Transparency and Traceability: With criterion-aligned or structured outputs, AI systems might make explicit how particular aspects of a paper were evaluated, offering traceability that complements human interpretation.
Concerns and Limitations
Quality and Depth of Judgment: Peer review is not just about summarization or surface-level critique. Human reviewers often contribute domain expertise, intuition, and contextual reasoning that AI currently struggles to replicate.
Evaluation Metrics Misalignment: Using overlap-based metrics (e.g., ROUGE, BERTScore) may not fully capture the nuanced quality of reviews, which often rely on critical reasoning and qualitative assessment.
Dataset and Generalizability Issues: Many experiments in this space rely on small or narrow datasets (e.g., limited to certain conferences), which risks overfitting and reduces generalizability to other domains.
Reproducibility and Fairness: Reliance on proprietary large language models introduces cost, access, and reproducibility challenges.

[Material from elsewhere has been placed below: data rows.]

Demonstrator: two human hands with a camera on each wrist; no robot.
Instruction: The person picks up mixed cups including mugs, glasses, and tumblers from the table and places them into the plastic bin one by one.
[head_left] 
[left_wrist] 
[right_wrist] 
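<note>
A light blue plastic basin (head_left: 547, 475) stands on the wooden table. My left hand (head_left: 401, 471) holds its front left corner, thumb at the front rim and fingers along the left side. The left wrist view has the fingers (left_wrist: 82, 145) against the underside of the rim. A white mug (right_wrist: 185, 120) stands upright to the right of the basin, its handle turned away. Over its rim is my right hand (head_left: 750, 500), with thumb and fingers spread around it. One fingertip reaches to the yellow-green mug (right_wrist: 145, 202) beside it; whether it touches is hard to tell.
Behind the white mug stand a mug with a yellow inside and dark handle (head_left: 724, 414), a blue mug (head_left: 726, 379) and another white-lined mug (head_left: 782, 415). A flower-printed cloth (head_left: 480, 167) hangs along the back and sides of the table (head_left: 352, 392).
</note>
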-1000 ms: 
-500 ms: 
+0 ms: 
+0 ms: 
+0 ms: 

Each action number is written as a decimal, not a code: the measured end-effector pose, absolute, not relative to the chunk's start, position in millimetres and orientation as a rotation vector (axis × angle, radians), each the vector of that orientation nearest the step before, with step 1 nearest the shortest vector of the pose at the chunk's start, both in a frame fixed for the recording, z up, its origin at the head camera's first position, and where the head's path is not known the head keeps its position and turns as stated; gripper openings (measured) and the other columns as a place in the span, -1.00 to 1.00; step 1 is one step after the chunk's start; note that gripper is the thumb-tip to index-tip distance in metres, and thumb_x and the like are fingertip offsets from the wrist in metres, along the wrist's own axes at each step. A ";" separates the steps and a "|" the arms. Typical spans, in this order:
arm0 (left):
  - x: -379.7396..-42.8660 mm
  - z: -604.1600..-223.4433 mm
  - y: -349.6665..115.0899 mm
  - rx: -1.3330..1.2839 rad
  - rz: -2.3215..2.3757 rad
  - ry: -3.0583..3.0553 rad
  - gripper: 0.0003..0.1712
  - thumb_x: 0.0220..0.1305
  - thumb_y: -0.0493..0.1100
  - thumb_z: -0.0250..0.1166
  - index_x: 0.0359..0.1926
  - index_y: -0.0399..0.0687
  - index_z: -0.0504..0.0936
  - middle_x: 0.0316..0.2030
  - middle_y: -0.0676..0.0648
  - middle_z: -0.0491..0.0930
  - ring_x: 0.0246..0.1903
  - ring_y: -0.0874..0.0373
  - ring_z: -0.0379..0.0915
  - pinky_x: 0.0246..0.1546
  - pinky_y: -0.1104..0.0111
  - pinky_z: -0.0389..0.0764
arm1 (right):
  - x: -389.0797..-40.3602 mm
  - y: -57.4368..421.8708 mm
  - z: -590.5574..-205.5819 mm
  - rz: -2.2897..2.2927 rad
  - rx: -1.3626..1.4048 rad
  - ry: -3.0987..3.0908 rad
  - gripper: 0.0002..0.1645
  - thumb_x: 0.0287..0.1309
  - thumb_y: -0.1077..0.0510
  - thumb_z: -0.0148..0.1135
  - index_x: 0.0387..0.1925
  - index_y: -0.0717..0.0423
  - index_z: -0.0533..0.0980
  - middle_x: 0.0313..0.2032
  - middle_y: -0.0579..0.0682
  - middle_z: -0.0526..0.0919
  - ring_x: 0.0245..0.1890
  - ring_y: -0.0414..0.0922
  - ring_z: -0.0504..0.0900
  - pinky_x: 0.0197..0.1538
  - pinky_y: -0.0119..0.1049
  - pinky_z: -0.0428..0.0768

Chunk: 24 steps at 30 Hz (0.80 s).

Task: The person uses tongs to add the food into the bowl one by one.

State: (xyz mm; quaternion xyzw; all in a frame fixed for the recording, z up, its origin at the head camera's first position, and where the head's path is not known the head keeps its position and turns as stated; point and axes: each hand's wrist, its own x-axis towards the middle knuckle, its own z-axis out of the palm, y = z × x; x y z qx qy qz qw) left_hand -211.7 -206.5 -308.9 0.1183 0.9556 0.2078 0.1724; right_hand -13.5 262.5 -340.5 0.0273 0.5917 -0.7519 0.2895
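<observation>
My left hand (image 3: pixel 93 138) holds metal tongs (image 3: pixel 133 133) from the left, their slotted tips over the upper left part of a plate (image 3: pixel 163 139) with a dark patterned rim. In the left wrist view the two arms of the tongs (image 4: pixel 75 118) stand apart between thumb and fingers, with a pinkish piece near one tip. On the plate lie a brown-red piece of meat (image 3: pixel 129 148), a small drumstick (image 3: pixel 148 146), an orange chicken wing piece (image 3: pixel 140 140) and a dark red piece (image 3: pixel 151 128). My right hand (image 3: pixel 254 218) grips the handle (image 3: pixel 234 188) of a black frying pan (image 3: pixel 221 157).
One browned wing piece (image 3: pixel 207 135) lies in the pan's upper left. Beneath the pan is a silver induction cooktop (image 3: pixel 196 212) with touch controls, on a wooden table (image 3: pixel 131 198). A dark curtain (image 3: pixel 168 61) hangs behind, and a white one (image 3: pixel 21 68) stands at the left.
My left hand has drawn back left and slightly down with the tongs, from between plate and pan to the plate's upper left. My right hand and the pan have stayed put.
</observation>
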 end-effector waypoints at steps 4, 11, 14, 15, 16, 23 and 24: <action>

Comparisons across different model sizes or modalities can also create fairness concerns.
Multimodality and Context Handling: While AI can parse text and visuals, questions remain about whether figures, tables, and extended contexts truly require specialized handling beyond what modern large-context models can already process.
Ethical and Practical Considerations
Human Replacement vs. Human Augmentation: A key concern is whether AI should replace reviewers or assist them. Many argue for augmentation rather than substitution, especially given the subjective and community-driven nature of peer review.
Bias and Trust: AI-generated reviews may inherit biases from training data or evaluation frameworks, raising questions about fairness and transparency in decision-making.
Cost and Sustainability: Running AI review systems at scale may incur significant computational and financial costs, particularly when leveraging closed, high-capacity models.
Accountability: Unlike human reviewers, AI systems cannot be held accountable for their judgments, which complicates trust and governance in academic publishing.
Emerging Attitudes
Skepticism: Many scholars remain unconvinced that AI can capture the essence of peer review, viewing it as reductionist or superficial.
Cautious Optimism: Some see AI as a promising assistant to support human reviewers, especially for summarization, consistency checks, or initial screening.
Call for Rigor: There is a consensus that human evaluation, broader benchmarking, and careful methodological design are critical before integrating AI into the peer review process at scale.
In summary: The use of AI in peer review is seen as an intriguing and potentially useful tool for augmentation, but concerns around motivation, evaluation validity, fairness, and the irreplaceable role of human judgment dominate current attitudes. There is strong agreement that more rigorous evidence and careful deployment strategies are needed before AI can play a central role in scholarly reviewing.